Donald Trump is scheduled to appear in court on Thursday to face allegations of conspiracy to rig the 2020 election, a case that will leave a dark and destabilizing shadow over the 2024 presidential election, in which he remains the presumed Republican contender.
Metal barricades were placed outside the E. Barret Prettyman federal courthouse in Washington, where the former president’s arrest and arraignment will take place within sight of the US Capitol, which his supporters stormed on January 6, 2021.
Police gathered outside the court early Thursday, while scores of reporters from around the world camped out overnight to get inside.
Trump, 77, is due to make a not guilty plea before magistrate judge Moxila Upadhyaya at 4:00 p.m. (2000 GMT).
The allegations that Trump and six unnamed co-conspirators intended to destabilize the 2020 race are the former president’s third criminal indictment since March, and the most severe of the charges threatening his comeback bid.
‘Knowingly false claims’
On Tuesday, special counsel Jack Smith issued a 45-page indictment charging Trump with conspiring to defraud the United States and attempting to disenfranchise American voters by falsely claiming he won the November 2020 election.
“The purpose of the conspiracy was to overturn the legitimate results of the 2020 presidential election by using knowingly false claims of election fraud,” the indictment said.
Smith, a former war crimes prosecutor at the Hague, linked Trump’s actions following his loss to Democrat Joe Biden directly to the attack on the Capitol, which he called an “unprecedented assault on the seat of American democracy.”
“It was fueled by lies,” Smith said. “Lies by the defendant targeted at obstructing a bedrock function of the US government — the nation’s process of collecting, counting and certifying the results of the presidential election.”
Trump is already due to stand trial in Florida in May next year on charges that he took top-secret government materials to his Mar-a-Lago home and refused to return them.
The twice-impeached former president is also facing criminal charges in New York for allegedly paying a porn star hush money on election night.
Trump has pleaded not guilty in the hush money and documents investigations, accusing prosecutors of attempting to derail his presidential campaign with “fake” indictments.
He slammed the alleged “unprecedented weaponization” of the Justice Department in a post on his Truth Social platform Thursday, accusing Biden of seeking to charge him with “as many crimes as can be concocted.”
“But soon, in 2024, it will be our turn,” he wrote.

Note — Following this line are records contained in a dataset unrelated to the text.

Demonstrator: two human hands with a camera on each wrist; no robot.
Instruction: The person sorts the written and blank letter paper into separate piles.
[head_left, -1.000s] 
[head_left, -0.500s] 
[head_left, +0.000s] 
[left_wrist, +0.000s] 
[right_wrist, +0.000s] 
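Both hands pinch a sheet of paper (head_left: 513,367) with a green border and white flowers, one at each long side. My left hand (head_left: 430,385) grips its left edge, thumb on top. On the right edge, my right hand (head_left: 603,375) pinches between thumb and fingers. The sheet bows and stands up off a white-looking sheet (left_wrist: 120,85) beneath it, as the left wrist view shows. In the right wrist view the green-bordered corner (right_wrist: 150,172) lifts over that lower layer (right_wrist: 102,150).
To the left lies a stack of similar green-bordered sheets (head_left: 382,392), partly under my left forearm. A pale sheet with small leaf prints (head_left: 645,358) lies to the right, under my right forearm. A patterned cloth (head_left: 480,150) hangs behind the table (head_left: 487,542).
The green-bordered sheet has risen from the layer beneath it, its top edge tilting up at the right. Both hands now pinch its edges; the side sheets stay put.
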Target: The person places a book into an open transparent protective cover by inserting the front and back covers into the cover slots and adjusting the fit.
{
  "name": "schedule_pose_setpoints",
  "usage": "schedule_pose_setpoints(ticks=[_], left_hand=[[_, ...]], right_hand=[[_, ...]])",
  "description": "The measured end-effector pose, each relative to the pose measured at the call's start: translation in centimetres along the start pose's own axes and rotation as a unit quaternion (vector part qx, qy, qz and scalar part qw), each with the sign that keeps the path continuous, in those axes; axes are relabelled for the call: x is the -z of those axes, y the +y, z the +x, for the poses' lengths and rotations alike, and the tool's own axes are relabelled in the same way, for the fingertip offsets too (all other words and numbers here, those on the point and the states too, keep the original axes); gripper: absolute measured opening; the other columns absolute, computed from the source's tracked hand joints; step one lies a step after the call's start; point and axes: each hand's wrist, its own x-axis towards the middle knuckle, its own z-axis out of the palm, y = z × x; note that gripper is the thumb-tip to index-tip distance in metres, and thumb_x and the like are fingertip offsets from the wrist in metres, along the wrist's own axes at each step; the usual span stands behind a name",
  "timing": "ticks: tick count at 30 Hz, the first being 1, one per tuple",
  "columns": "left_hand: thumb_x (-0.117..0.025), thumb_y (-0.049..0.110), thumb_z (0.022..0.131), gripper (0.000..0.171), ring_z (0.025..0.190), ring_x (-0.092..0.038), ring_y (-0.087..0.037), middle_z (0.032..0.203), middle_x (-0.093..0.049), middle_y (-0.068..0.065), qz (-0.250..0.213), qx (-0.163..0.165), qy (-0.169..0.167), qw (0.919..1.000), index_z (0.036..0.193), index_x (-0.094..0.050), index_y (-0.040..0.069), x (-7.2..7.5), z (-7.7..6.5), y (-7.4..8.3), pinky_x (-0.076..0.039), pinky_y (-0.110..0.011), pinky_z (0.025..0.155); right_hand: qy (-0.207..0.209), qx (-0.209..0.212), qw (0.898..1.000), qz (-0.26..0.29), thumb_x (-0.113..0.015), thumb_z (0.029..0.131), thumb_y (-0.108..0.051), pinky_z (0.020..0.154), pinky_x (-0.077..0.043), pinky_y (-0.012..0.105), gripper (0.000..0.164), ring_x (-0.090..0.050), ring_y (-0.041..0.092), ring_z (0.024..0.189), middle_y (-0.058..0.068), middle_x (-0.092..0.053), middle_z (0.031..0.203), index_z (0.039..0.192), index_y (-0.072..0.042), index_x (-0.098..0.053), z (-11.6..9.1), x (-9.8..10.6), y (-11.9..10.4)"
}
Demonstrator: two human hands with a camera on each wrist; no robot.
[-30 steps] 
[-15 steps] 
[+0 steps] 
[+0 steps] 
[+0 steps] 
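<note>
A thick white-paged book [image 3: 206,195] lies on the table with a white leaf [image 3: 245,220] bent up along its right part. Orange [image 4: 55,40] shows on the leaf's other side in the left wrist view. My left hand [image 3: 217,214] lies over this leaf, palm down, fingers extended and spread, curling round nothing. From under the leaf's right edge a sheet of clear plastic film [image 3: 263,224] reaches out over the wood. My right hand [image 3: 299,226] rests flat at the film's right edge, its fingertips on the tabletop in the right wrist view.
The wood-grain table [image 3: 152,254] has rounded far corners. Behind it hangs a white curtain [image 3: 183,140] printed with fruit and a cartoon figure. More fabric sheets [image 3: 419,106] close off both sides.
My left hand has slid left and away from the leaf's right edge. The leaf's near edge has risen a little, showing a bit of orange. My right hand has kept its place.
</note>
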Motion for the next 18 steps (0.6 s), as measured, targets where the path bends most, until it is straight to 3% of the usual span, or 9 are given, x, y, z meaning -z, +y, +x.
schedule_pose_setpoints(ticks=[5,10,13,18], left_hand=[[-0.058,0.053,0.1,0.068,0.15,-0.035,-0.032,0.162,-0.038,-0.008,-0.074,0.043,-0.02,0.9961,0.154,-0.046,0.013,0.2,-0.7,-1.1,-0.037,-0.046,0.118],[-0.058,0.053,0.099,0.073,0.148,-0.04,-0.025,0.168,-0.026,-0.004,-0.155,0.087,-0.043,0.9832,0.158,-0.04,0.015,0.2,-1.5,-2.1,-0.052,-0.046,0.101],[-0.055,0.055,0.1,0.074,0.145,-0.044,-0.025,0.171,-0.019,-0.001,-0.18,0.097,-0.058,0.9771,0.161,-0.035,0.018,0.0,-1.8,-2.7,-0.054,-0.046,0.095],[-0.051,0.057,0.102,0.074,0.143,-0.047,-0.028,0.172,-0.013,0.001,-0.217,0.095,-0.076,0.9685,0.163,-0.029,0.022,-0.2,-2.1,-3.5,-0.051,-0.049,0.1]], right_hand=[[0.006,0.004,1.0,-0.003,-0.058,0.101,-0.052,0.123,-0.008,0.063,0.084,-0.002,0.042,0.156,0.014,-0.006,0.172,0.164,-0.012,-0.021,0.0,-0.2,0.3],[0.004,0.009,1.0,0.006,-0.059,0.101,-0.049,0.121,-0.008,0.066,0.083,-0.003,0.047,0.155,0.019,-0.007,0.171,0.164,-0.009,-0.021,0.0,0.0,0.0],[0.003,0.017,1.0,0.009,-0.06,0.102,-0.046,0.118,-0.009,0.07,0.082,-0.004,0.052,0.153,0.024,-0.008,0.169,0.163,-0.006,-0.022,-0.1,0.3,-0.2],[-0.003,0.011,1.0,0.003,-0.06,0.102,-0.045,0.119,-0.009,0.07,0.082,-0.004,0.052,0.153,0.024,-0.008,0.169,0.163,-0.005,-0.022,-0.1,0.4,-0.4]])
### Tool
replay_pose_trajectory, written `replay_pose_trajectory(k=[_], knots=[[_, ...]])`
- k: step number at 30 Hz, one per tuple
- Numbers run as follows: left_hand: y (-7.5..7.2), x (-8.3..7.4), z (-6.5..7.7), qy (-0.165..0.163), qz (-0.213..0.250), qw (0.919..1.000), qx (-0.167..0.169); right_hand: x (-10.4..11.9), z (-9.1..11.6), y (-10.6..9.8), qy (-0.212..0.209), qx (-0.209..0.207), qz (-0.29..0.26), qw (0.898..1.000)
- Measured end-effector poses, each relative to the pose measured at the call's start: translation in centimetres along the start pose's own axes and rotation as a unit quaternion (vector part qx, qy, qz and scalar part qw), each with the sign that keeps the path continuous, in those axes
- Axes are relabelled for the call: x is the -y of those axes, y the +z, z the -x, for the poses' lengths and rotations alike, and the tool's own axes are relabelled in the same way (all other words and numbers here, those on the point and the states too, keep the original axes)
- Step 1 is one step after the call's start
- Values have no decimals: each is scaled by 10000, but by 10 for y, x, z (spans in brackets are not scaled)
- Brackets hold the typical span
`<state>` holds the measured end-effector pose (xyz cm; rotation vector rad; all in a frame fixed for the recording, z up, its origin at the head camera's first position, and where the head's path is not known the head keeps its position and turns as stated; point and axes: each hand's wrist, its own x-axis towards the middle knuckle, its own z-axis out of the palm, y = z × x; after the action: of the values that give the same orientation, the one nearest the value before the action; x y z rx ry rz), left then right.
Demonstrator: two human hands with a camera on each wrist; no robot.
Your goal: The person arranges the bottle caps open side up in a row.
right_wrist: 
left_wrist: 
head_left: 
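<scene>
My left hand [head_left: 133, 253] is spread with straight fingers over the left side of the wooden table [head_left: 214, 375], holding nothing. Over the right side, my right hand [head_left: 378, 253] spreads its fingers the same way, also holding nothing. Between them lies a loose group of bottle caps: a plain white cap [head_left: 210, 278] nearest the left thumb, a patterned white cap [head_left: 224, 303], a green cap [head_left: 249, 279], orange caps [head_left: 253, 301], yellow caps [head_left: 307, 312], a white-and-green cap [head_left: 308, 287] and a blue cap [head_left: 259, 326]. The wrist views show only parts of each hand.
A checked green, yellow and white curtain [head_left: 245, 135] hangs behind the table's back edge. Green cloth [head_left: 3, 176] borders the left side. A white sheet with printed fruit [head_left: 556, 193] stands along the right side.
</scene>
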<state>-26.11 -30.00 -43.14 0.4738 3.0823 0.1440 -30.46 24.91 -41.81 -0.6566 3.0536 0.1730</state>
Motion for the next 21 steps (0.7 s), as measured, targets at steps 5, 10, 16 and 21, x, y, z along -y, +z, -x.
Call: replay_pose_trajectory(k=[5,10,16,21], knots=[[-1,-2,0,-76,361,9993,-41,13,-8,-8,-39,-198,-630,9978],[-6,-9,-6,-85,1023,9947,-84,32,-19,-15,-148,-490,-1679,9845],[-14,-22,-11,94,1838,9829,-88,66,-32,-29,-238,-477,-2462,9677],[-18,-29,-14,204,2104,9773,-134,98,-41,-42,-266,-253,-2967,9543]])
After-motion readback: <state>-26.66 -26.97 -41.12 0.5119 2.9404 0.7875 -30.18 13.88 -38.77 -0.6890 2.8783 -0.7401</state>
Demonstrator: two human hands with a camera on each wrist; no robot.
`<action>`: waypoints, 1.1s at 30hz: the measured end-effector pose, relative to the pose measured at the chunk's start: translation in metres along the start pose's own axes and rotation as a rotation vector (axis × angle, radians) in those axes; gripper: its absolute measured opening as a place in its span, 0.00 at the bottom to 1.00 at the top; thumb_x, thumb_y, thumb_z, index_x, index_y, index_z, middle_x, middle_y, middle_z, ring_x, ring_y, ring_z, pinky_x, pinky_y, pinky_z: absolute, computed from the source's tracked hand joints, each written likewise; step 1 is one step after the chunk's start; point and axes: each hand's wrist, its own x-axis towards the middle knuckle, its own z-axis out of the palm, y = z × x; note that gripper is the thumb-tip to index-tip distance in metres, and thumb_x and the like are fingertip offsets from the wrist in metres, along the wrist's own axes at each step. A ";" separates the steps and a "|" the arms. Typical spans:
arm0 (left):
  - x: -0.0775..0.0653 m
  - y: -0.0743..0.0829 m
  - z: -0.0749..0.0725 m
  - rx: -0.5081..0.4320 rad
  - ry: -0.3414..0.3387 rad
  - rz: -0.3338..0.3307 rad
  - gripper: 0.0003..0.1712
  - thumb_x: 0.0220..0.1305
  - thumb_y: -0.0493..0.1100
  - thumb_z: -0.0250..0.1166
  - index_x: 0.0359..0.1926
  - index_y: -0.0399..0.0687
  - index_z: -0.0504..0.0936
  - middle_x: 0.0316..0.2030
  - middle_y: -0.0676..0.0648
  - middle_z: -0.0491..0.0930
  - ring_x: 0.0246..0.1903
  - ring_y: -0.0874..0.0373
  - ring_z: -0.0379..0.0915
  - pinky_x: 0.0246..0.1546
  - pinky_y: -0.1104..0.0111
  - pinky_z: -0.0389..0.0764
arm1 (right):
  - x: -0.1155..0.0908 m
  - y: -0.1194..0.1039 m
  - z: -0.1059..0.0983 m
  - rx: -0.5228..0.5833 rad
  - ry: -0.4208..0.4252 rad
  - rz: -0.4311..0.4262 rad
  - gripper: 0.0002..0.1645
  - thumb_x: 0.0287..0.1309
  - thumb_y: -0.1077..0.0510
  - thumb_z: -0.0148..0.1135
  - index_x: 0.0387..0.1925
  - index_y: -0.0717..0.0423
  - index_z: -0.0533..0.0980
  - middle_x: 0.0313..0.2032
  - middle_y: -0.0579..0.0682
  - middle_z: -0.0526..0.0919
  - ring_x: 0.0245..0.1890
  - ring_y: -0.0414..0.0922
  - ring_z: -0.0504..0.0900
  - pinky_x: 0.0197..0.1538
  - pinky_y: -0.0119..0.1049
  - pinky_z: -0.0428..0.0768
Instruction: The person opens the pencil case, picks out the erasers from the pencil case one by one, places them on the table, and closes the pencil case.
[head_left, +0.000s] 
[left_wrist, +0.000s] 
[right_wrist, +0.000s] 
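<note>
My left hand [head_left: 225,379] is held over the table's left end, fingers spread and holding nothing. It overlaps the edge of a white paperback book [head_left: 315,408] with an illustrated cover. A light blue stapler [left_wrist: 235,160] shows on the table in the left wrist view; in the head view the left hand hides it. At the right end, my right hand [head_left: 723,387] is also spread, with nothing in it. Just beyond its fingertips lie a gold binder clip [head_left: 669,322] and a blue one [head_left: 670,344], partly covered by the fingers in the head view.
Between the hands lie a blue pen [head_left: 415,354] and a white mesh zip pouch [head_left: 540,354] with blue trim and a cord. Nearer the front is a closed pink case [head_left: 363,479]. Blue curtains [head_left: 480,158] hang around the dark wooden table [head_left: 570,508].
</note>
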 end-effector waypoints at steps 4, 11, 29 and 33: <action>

‘Should never be president’
The new conspiracy charges raise the prospect of Trump being further embroiled in legal proceedings at the height of what is expected to be a bitter presidential campaign.
The plot allegedly included attempts to pressure Mike Pence into throwing out Electoral College votes at the January 6 joint session of Congress called to certify Biden’s win, which the vice president eventually refused to do.
“I had no right to overturn the election,” Pence, who is also seeking the 2024 Republican presidential nomination, said Wednesday.
“Anyone who asks someone else to put themselves over the Constitution should never be president of the United States again,” he told reporters.
Although Trump’s arraignment will be before a magistrate judge, the actual case is to be heard by US District Court Judge Tanya Chutkan.
Chutkan, 61, has a legal history with Trump — she ruled against him in a November 2021 case.
Trump had filed a lawsuit asserting executive privilege to block documents from being handed over to a congressional committee investigating the attack on the Capitol by his supporters.
He was no longer in the White House at the time, and Chutkan dismissed the suit, saying the former president’s argument “appears to be premised on the notion that his executive power ‘exists in perpetuity.’”
As president, Trump was impeached by the House of Representatives for seeking political dirt on Biden from Ukraine and over the events of January 6, and was acquitted by the Senate both times.